Exercise aim:
Which lines below contain "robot"? Pull them out.
START Data provided
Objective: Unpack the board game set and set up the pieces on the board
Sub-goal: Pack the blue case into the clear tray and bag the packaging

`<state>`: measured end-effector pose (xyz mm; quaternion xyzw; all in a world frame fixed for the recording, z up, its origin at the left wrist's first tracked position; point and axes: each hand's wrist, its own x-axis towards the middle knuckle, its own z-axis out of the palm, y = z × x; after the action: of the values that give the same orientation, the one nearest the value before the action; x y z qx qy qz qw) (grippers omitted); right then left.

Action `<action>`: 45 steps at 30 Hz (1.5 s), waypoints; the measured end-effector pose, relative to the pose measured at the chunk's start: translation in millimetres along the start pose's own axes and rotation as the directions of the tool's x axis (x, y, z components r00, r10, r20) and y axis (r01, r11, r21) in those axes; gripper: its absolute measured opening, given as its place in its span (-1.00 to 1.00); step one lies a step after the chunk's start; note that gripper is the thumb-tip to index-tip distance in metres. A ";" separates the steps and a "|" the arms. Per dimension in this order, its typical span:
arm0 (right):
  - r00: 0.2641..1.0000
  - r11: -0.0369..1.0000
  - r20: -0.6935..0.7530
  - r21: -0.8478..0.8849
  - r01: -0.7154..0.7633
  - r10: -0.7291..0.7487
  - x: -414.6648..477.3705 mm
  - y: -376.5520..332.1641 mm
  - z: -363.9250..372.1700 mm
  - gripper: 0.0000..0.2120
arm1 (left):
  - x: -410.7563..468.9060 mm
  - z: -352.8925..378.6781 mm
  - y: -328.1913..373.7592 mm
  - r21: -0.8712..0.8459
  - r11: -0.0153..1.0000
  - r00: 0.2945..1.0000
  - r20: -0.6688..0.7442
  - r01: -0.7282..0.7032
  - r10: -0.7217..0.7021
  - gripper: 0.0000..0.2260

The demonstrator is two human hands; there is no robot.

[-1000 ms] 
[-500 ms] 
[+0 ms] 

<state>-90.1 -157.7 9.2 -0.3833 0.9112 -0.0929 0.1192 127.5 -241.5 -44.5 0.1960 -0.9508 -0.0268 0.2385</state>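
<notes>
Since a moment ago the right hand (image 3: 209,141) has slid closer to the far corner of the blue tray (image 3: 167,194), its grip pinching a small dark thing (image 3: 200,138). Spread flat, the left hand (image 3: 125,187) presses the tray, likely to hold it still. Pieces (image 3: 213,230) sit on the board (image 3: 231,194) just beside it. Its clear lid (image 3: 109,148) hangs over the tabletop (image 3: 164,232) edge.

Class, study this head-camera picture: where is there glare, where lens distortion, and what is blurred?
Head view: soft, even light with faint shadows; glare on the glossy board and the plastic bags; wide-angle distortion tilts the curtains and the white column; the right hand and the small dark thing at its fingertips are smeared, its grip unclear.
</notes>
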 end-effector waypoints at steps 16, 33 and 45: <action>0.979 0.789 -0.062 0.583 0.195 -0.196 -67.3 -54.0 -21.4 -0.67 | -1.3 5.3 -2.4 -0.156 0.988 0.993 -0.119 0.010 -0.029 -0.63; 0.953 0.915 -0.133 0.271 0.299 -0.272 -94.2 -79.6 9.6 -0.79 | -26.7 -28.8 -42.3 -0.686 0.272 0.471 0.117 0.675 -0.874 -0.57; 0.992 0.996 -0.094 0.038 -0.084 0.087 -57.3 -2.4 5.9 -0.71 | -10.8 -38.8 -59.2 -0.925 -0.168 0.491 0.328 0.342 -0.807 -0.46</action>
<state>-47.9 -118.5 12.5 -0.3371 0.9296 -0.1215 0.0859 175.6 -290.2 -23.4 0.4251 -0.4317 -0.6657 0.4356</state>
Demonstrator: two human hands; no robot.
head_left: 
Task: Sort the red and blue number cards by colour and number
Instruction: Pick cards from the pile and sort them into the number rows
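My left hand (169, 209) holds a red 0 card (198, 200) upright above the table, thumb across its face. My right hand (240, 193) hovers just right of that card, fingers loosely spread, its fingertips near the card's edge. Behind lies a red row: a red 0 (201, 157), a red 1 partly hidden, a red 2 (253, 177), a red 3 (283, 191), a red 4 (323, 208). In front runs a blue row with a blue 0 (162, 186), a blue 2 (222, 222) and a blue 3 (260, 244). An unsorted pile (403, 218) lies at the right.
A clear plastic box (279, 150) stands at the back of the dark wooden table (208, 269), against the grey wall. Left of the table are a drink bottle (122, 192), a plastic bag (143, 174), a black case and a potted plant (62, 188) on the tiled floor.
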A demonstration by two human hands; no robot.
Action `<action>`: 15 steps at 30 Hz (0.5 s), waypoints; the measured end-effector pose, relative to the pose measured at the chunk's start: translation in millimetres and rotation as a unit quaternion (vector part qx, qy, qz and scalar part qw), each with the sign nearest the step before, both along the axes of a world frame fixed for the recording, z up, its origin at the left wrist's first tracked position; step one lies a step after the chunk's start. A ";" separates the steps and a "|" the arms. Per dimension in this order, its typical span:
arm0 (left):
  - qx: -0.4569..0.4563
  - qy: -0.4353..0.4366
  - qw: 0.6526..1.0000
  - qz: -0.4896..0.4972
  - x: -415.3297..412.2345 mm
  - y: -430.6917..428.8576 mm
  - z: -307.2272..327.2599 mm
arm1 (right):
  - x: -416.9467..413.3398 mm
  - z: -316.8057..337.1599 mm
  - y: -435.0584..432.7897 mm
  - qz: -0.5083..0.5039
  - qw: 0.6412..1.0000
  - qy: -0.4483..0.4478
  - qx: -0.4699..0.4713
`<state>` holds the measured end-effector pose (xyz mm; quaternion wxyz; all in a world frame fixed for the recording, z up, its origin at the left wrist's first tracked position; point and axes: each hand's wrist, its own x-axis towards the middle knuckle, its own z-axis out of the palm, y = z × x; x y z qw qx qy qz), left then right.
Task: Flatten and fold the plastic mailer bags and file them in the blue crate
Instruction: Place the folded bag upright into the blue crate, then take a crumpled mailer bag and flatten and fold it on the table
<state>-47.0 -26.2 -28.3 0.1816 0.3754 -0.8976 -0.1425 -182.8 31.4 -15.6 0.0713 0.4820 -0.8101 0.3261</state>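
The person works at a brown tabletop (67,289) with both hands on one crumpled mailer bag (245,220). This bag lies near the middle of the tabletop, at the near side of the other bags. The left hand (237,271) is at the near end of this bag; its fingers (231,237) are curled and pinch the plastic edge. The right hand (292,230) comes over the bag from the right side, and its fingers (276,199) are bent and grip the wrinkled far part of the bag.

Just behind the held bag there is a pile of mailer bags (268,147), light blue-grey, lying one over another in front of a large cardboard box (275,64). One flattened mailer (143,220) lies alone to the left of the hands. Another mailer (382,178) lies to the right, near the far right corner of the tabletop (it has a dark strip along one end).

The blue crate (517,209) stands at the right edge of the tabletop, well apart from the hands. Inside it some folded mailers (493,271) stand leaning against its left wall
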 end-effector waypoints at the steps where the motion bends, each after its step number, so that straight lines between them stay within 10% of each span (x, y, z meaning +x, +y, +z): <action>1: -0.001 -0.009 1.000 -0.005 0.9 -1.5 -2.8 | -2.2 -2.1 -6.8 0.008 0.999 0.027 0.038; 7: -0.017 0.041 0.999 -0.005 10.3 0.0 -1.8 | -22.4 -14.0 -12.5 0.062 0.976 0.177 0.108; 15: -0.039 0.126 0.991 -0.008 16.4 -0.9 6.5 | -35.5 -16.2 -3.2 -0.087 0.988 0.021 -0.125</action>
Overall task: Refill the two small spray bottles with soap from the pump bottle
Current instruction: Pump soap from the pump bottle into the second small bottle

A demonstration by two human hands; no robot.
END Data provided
Reply to the task:
The demonstrator is two human hands; there is no robot.
Demonstrator: two human hands; no robot.
A demonstration by two human hands; no robot.
A demonstration by two human hands; no robot.

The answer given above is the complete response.